Garafola worked for the East Baton Rouge Sheriff’s Office for 24 years, according to Casey Rayborn Hicks, a spokesman for the sheriff’s office.

He was 45 years old.

The gunman also critically wounded a deputy who is “fighting for his life,” said East Baton Rouge Parish Sheriff Sid Gautreaux. Another wounded deputy and police officer have non-life-threatening wounds, law officers said.

Authorities later identified 41-year-old Nicholas Tullier as an officer in critical condition.

Bruce Simmons, a 51-year-old with 23 years of service, sustained non-life threatening injuries, authorities said.

The shooter

Authorities say Gavin Long carried out the attack Sunday on law enforcement in Louisiana.

Long, a black man from Kansas City, Missouri, was a Marine who was discharged as a sergeant in 2010.

He left a long trail of information online about his beliefs under the pseudonym Cosmo Setepenra.

Police had been on alert

Since the shooting death of Sterling by Baton Rouge police, the department has worried about threats against officers.

It has been an emotionally charged few days across the country because of the protests stemming from the Sterling shooting and the shooting by police of Philando Castile in Minnesota, plus the ambush on Dallas police officers in which a sniper killed five officers.

“This is an unspeakable and unjustified attack on all of us at a time when we need unity and healing,” Gov. Edwards said Sunday in the hours after the Baton Rouge shooting.

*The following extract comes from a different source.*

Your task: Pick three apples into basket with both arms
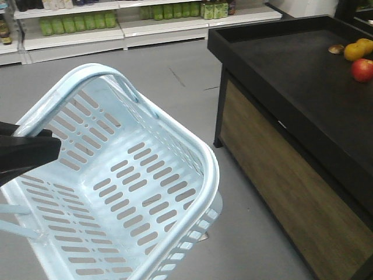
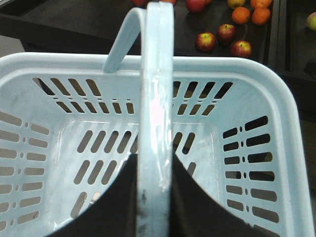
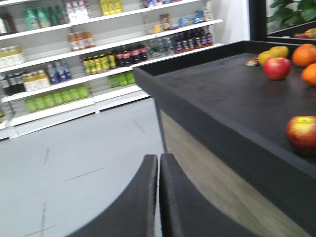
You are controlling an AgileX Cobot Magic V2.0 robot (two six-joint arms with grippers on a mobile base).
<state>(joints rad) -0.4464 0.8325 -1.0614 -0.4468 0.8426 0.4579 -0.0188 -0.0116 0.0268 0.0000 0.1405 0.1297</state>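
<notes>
I see my left gripper (image 2: 154, 160) as two smooth black fingers (image 2: 111, 207) with curved sides. My right gripper (image 3: 158, 157) looks the same, black and plain.

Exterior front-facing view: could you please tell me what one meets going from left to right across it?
Left gripper → basket → black counter → red apple at the far right edge.

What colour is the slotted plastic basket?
The slotted plastic basket is pale blue-white; front-facing view shows it best.
</notes>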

Quinyetta McMillon, mother of Sterling’s son Cameron, put out a statement through her lawyers condemning the ambush.

“We are disgusted by the despicable act of violence today that resulted in the shooting deaths of members of the Baton Rouge law enforcement,” she said. “My hope is that one day soon we can come together and find solutions to the very important issues facing our nation rather than continuing to hurt one another.”